From a modern perspective, surrogate – motherhood is one of the reproductive options that is an alternative to in vitro fertilization, when this will prove unsuccessful in a specific case. Surrogacy provokes serious debates, especially for cases of international surrogacy, different regulation, non-recognition of the parentage of those couples who have come to this post through the method, etc., This is especially true when it comes to children’s rights.

 

But what does surrogacy actually mean? Surrogacy or surrogate – motherhood in general is a child’s birth for another. Surrogate – the mother actually carries and gives birth to the child, and then gives it to other people (usually a married couple who cannot have children for medical reasons) to grow and be his parents.

 

There are various criteria according to which surrogacy can occur in different types: altruistic or commercial, traditional or gestational, etc.
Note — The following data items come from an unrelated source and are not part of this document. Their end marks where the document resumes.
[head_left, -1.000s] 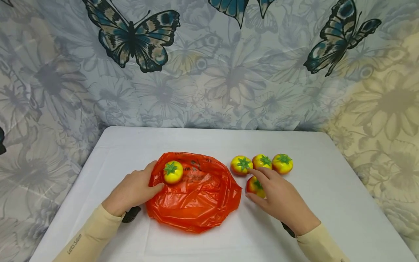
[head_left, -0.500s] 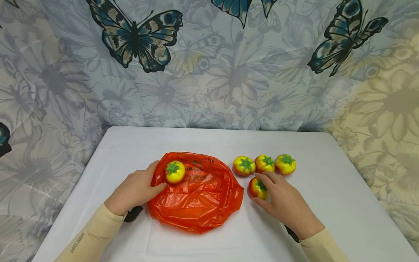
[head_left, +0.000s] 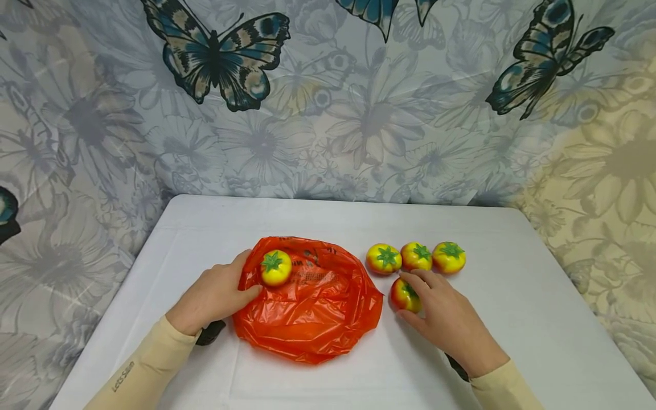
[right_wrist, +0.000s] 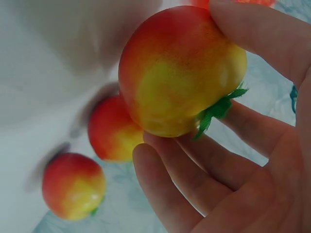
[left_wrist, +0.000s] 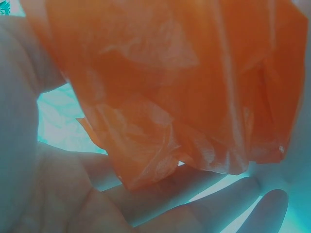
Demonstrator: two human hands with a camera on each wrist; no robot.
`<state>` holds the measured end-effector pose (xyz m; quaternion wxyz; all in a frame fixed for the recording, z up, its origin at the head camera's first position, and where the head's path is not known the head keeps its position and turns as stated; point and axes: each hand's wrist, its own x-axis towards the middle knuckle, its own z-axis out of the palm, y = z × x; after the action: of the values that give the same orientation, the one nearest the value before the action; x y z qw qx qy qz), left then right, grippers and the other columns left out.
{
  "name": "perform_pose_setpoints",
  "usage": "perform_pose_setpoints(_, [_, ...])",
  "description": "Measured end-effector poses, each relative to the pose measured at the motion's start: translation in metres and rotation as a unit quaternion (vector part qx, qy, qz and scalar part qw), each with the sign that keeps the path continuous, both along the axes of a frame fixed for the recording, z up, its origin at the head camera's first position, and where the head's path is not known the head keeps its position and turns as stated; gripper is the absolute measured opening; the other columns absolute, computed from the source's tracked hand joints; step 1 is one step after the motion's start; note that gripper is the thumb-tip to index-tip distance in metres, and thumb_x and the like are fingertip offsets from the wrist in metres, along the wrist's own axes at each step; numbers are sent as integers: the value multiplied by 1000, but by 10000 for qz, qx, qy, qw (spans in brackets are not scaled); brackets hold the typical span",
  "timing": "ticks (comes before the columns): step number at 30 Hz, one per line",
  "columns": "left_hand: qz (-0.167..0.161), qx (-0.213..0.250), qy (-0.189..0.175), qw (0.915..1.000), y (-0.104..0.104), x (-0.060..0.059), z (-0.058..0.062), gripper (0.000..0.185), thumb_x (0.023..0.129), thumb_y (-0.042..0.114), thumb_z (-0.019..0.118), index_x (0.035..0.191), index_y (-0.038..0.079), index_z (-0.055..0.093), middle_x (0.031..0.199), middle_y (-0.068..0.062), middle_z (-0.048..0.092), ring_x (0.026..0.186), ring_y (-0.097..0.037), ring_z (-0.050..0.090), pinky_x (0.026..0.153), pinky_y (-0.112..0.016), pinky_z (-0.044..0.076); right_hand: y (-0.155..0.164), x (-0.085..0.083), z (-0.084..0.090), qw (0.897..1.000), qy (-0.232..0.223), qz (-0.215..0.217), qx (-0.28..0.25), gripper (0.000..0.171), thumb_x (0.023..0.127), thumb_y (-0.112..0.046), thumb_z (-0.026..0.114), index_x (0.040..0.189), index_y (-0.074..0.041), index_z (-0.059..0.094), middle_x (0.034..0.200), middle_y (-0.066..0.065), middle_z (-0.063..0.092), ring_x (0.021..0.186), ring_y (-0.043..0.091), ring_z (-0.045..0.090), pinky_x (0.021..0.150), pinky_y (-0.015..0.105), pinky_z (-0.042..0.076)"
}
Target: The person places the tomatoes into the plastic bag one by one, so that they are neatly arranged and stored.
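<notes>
Orange plastic bag, crumpled on the white table, gripped at its left edge by the left hand; a yellow tomato rests on the bag just beside the thumb. Right hand, fingers curled round a red-yellow tomato beside the bag. Beyond it, a row of three tomatoes. Behind the table, butterfly-print cloth.
</notes>
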<state>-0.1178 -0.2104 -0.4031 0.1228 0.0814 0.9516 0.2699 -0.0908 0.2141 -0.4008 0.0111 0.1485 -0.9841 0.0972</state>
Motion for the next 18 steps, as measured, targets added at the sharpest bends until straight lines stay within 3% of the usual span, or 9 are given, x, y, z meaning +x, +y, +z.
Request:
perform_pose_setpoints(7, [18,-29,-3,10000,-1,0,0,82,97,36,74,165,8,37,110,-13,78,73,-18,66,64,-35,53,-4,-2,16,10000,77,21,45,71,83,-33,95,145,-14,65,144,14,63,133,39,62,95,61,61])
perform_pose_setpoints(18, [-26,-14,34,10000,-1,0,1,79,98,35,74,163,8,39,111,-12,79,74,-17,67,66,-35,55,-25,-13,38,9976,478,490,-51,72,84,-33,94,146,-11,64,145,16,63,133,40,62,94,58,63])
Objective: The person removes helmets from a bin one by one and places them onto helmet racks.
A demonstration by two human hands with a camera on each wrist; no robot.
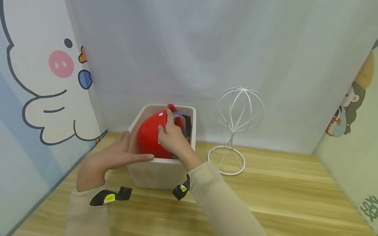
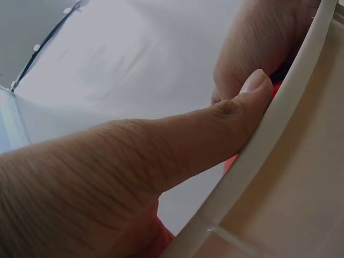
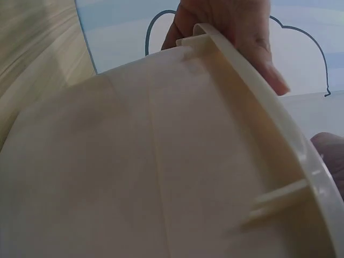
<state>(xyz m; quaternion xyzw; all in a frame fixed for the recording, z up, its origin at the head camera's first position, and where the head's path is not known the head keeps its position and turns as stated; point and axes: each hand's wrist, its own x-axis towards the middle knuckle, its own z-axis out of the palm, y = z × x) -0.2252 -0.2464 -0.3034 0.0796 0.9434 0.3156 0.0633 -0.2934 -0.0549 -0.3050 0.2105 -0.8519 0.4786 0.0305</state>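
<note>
Nearest, two beige sleeves [image 1: 218, 200] with black wrist-camera straps [image 1: 110, 196] reach over a wooden tabletop [image 1: 280, 196]. Left hand [image 1: 113, 157] lies along the near-left rim of a cream plastic bin [image 1: 160, 173], fingers straight and flat on the edge, thumb pressed on the rim lip in the left wrist view [image 2: 215, 129], probably steadying the bin so it doesn't slide or tip. Right hand [image 1: 171, 137] goes into the bin's mouth, fingers curled over the edge of a red helmet-like cap [image 1: 149, 137], thumb on the shell's outside, so it grips the cap. The cap sits inside the bin, tilted, dome toward the left hand, top edge poking just above the rim; dark straps and a purplish tag [image 1: 184, 123] show behind it, still inside the bin. Right wrist view gives mostly the bin's outer wall [image 3: 161, 177] and the left hand's fingers over the rim [image 3: 242, 37]; cap not visible there. Just right of the bin, apart from it, stands a white wire hat stand [image 1: 236, 127], ball-shaped top on a ring base, bare. Behind, a plain white backdrop [image 1: 192, 49]; cartoon panels on left wall [image 1: 44, 82] and right wall [image 1: 351, 105].
</note>
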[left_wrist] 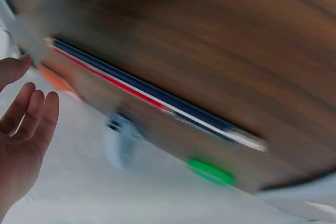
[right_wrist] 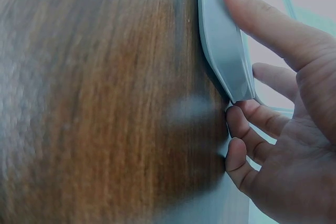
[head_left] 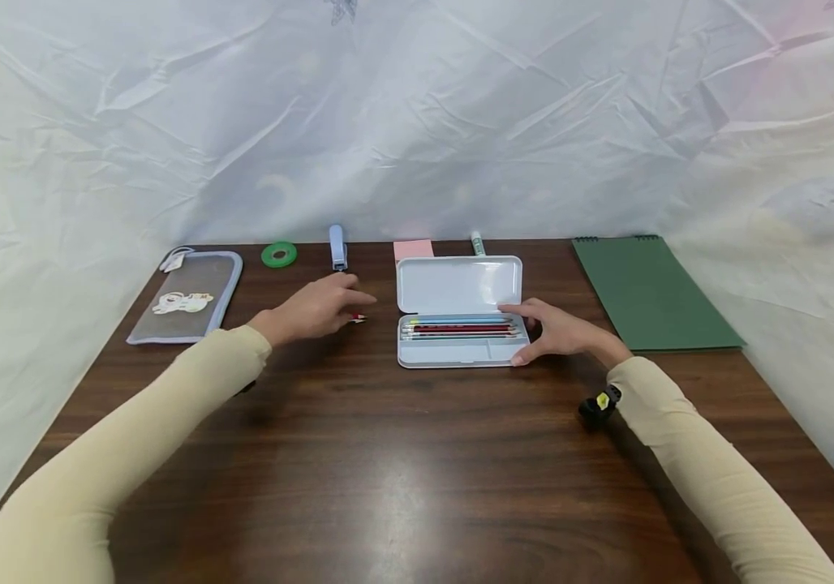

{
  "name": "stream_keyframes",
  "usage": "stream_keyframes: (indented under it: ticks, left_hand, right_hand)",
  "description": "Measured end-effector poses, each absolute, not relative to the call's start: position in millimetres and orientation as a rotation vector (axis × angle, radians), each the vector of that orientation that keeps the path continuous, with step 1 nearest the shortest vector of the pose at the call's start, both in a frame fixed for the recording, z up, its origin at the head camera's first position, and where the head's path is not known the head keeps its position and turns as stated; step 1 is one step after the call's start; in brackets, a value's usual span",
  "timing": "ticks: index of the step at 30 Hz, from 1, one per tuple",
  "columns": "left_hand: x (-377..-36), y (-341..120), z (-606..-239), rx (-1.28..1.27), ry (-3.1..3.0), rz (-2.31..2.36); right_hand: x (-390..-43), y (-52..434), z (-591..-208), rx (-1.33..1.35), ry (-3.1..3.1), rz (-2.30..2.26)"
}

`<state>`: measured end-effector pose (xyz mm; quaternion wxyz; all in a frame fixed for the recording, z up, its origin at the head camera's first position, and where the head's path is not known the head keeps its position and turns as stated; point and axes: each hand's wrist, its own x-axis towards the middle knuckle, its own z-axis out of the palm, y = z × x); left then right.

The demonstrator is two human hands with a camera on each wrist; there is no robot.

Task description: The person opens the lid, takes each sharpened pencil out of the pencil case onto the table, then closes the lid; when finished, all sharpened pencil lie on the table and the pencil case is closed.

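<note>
An open white pencil case (head_left: 442,353) stands on the table with several pencils (head_left: 458,326) in its long compartment and its lid tipped back. My right hand (head_left: 559,328) holds the case's right end, the thumb at the front edge and other fingers around the side. In the right wrist view the thumb lies on the grey-white case wall (right_wrist: 226,40). My left hand (head_left: 317,308) hovers left of the case, fingers apart and holding nothing. Beneath it lie a dark pencil (left_wrist: 142,84) and a red one (left_wrist: 110,78), side by side; the head view shows only their tips.
Along the back edge are a green tape roll (head_left: 279,255), a light blue stapler (head_left: 338,247), pink sticky notes (head_left: 413,249) and a white-and-green tube (head_left: 477,242). A mesh pouch (head_left: 176,316) lies left, a green spiral pad (head_left: 654,296) right.
</note>
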<state>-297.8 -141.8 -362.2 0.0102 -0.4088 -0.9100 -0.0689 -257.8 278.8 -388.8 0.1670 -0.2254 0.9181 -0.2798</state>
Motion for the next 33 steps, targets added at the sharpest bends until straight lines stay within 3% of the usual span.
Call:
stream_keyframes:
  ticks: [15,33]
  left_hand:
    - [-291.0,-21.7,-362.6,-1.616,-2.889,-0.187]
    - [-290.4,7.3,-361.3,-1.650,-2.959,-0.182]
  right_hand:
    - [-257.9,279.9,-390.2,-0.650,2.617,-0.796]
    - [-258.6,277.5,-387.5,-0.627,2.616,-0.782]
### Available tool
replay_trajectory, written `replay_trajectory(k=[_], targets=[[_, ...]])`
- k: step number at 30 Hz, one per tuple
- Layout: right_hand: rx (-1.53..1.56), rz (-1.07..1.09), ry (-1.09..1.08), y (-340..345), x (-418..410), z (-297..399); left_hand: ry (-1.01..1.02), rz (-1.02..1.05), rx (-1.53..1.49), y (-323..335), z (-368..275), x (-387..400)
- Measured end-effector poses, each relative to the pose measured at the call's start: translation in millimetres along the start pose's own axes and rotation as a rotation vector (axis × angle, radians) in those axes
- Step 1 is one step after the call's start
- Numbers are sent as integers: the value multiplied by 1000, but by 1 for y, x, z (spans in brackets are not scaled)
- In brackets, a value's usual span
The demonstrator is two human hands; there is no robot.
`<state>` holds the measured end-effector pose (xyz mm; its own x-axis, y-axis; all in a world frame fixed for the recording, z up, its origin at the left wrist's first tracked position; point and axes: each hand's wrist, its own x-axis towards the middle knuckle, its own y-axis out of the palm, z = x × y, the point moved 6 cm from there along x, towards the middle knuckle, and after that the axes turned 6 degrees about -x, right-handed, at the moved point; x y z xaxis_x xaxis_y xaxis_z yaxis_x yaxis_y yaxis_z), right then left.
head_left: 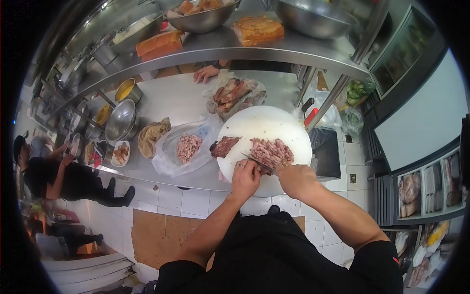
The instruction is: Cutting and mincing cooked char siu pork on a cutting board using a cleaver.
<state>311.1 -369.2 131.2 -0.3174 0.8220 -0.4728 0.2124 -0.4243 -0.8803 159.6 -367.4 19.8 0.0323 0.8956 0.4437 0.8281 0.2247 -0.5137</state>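
Note:
A round white cutting board (264, 123) lies at the near edge of the steel table. My right hand (298, 180) grips a kitchen knife (257, 160), its blade angled toward the left over the board. Close to the blade, my left hand (245, 180) rests with curled fingers against a piece of meat (265, 170), mostly hidden by the hands and knife. Just beyond the blade lies a heap of meat strips (271, 151). A larger dark-browned chunk of meat (224, 146) sits at the board's left edge.
Diced meat (189, 147) lies on a plastic bag (165, 161) to the left, beside a crumpled cloth (154, 136). Bagged browned meat (235, 93) sits behind the board. Another person's hand (206, 73) rests on the far table edge. A steel shelf (220, 55) crosses above.

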Motion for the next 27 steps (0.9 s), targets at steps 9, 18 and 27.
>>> replay_trajectory(k=[9,18,27], targets=[[-9,-30,-43,-7,0,1,-9,-9,-1,-3,2,-1],[-20,-55,-118,-15,7,-1,-11,-64,-74,-7,5,-7],[-42,-32,-141,-3,25,-9,67,-31,-44,1,1,-6]])
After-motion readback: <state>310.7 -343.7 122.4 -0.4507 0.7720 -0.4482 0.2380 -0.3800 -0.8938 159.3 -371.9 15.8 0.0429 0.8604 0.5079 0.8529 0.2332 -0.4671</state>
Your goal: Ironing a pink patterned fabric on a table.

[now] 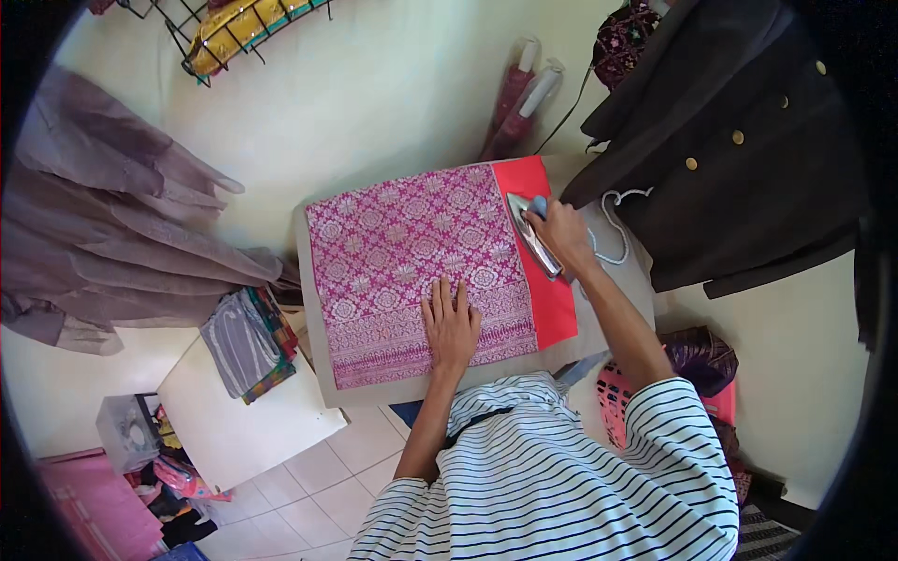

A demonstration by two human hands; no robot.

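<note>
A magenta cloth with silvery floral patterns [393, 245] lies flat on the ironing surface [319, 365], a padded board. A plain red cloth strip [554, 315] runs along its right side. My left hand [450, 326] rests palm down on the patterned cloth near its lower middle, fingers spread and holding nothing. In my right hand [565, 235] is the handle of an electric iron [533, 235], its metal body on the red strip beside the patterned edge. A pale cord [617, 261] loops to the right of the iron. The soleplate is hidden.
A dark coat with brass-coloured buttons [708, 133] hangs at the right, close to the board. Sheer mauve cloth [140, 231] hangs at the left. Folded cloths [245, 343] lie on a white tabletop [266, 428]. A pink basket [614, 400] stands below, right of my body.
</note>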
The second division is, in fact, the basic and thus the traditional surrogacy, the surrogate – the mother is actually a biological (and genetic) mother of the child, while in the gestational, the child has no genetic connection with it, that is, it is only a gestational carrier. In fact, precisely because of this in modern legislation that regulates this issue, the term gestational carrier is used, and not a surrogate – mother. But the diversity in comparative law, as well as dilemmas and arguments pro et contra, necessarily opened the issue of human rights in this sphere.

 

This issue is multidimensional. First, there has always been a history of dilemmas about how a surrogate – mother after birth and handing over the child to other people (his future parents) will feel. Does she not enjoy parental right with the very fact of birth, especially starting from the classical maxim that “the mother is always the woman who gave birth to the child”? It seems that in modern legislation and modern practice this issue is largely a historically overcome problem. Namely, at a time when the traditional surrogate – motherhood was practiced, such questions about her rights were completely justified, because she is the mother who gave birth and whose genetic material is carried by the child.

 

Today, in countries where it is regulated and / or practiced surrogate – motherhood, only the gestational surrogate – motherhood is dominated and only legally permitted. It is considered that in the absence of any genetic link with the child, the gestation carrier will not have a parental emotional connection with it, especially as it passes through the whole process most often through a series of psychological and legal counseling.